Reproduce, please, only the lines from the first line below to the line containing "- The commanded", inclusive.
══ Provided records
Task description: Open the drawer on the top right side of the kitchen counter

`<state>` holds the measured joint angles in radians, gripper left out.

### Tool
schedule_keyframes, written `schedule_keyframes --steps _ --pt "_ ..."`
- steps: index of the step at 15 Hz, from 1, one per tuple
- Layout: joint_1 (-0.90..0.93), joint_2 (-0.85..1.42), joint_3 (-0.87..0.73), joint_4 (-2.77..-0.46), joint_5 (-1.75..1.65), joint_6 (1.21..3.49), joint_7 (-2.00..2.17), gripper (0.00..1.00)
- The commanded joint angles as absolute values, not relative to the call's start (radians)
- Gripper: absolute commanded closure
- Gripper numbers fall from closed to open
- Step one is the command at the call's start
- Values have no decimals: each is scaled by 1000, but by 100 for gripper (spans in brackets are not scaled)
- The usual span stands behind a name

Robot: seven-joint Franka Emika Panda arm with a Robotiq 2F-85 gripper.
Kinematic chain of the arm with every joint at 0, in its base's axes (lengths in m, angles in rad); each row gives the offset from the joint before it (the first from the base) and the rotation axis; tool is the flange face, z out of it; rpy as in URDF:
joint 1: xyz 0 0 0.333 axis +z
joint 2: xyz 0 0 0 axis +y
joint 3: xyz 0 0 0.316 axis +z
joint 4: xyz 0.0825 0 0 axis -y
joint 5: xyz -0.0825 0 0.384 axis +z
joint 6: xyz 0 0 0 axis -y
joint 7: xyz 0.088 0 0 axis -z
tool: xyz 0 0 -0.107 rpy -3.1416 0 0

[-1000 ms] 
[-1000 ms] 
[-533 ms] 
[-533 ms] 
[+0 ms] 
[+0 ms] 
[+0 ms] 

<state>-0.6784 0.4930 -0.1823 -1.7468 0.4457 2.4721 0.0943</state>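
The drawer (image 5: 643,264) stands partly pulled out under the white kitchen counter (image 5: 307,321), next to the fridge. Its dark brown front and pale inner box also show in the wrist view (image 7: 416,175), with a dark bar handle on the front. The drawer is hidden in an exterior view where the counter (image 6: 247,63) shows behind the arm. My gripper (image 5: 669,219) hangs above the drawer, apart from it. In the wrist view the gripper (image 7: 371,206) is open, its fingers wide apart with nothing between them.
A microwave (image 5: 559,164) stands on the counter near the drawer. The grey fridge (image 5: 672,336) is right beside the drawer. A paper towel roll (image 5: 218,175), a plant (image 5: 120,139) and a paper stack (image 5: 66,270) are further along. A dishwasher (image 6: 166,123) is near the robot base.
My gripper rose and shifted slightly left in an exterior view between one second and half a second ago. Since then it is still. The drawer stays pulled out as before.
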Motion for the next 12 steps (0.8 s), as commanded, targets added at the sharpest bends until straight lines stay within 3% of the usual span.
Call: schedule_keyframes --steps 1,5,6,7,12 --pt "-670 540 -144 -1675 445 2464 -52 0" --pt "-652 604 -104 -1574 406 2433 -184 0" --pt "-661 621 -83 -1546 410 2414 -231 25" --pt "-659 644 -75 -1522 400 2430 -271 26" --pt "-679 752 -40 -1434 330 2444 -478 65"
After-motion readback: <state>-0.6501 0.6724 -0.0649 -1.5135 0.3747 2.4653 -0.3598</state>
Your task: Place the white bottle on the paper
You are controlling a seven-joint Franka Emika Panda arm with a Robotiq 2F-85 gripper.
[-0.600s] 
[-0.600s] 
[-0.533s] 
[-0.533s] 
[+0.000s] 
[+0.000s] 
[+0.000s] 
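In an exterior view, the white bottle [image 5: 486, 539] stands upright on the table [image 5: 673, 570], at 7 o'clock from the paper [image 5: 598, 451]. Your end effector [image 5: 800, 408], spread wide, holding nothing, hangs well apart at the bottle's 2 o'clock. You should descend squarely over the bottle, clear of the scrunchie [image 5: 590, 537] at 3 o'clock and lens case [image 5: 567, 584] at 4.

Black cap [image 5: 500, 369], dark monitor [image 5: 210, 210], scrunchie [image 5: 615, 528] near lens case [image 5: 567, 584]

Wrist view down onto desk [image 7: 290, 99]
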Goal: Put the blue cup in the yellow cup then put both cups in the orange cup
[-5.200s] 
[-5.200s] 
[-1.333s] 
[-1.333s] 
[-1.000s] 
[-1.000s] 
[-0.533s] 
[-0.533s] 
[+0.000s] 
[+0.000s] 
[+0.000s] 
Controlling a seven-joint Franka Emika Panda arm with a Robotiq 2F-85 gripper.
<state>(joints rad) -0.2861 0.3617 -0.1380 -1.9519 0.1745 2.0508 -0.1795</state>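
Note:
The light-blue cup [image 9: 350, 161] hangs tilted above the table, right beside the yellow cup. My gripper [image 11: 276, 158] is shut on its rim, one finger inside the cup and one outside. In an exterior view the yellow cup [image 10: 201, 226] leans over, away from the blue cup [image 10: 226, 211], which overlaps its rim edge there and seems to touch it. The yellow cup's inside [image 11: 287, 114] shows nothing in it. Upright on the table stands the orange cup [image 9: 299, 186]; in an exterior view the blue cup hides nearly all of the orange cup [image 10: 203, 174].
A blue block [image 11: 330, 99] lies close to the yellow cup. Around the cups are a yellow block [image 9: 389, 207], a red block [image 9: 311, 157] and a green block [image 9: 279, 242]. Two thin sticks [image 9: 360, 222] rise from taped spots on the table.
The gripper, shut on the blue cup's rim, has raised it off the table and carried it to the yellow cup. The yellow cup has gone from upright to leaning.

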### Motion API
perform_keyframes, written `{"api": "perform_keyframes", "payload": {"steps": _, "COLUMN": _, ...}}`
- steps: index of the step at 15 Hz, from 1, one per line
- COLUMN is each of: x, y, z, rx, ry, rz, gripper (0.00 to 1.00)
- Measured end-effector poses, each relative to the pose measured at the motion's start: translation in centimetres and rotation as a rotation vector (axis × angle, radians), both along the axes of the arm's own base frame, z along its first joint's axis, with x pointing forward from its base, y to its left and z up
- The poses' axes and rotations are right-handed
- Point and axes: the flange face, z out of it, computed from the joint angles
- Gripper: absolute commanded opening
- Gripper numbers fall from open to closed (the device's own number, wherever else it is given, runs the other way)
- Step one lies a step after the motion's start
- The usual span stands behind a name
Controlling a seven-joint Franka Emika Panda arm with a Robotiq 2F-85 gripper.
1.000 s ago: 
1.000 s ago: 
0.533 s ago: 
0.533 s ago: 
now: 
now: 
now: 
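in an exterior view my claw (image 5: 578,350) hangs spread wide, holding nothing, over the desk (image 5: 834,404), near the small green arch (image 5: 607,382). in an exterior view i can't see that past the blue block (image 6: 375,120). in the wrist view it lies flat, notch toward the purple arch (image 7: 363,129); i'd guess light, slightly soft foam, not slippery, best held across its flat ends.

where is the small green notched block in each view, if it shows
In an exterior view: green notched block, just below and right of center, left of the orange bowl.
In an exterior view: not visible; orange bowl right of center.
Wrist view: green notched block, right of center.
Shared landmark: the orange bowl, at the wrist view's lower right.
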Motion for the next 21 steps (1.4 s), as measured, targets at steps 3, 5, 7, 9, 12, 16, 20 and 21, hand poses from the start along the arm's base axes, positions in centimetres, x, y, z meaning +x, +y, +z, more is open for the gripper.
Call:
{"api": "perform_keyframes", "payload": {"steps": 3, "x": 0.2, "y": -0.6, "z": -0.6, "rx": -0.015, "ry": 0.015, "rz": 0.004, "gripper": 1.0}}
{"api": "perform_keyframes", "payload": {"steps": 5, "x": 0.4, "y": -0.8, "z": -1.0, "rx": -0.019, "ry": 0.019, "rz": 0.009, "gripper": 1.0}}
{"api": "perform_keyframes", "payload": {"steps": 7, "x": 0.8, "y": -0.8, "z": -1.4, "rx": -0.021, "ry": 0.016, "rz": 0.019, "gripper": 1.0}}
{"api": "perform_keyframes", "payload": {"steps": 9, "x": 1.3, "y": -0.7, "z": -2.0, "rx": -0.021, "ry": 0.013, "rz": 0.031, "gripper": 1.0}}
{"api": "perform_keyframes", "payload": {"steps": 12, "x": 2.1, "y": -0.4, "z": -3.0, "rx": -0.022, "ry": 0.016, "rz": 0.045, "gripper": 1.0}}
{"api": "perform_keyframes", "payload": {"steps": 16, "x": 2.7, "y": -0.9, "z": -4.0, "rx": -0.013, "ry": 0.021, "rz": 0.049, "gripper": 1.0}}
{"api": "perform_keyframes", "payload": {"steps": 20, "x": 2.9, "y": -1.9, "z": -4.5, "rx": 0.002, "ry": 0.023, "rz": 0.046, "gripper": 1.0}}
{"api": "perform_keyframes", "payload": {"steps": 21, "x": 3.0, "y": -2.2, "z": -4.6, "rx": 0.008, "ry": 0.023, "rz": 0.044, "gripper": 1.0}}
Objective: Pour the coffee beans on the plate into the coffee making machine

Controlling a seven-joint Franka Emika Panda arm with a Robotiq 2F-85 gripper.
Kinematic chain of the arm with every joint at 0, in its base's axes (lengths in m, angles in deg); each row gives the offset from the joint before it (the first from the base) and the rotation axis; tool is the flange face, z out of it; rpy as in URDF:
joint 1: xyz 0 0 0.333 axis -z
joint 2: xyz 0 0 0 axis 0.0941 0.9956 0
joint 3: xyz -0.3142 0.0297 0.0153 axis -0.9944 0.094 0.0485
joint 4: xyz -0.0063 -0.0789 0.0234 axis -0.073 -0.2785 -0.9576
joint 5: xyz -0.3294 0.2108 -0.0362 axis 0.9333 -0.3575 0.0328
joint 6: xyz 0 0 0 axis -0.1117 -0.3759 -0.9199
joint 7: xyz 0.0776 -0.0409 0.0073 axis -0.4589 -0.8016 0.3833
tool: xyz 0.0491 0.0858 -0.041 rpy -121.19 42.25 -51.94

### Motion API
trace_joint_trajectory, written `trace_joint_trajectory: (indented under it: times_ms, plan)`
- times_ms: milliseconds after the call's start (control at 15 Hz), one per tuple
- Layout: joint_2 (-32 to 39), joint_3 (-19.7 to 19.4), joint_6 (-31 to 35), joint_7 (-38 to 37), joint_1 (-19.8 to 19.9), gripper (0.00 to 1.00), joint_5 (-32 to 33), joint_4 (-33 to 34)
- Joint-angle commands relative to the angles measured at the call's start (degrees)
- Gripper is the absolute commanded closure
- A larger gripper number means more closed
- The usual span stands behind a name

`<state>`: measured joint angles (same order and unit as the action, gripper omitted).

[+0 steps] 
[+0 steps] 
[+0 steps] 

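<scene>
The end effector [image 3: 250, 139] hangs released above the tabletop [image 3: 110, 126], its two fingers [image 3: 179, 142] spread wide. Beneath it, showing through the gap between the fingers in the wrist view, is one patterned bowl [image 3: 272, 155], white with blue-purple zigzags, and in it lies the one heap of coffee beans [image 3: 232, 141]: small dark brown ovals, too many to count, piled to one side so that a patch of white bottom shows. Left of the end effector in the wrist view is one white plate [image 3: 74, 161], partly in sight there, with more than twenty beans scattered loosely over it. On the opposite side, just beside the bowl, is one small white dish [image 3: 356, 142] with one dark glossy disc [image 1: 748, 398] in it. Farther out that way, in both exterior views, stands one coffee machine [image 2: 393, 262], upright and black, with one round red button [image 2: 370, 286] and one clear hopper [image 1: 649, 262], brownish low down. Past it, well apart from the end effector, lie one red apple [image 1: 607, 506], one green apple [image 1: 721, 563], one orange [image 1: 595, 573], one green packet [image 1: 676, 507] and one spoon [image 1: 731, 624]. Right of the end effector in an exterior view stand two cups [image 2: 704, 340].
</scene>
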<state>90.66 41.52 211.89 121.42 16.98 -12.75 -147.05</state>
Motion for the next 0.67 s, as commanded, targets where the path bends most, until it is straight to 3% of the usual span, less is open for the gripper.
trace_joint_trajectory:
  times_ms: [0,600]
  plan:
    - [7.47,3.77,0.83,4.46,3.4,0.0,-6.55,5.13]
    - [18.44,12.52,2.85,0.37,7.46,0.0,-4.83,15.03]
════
• Your response
Task description: Open the drawer on the top right side of the kitchen counter

`<state>` holds the measured joint angles in radians, gripper left out.

### Tool
schedule_keyframes, written `schedule_keyframes --steps _ --pt "_ ..."`
- steps: index of the step at 15 Hz, from 1, one per tuple
- Layout: joint_1 (-0.90..0.93), joint_2 (-0.85..1.42), joint_3 (-0.87..0.73), joint_4 (-2.77..-0.46), joint_5 (-1.75..1.65), joint_6 (1.21..3.49), joint_7 (-2.00..2.17), gripper (0.00..1.00)
- The commanded joint angles as absolute values, not relative to the call's start (radians)

That brings the answer to completion.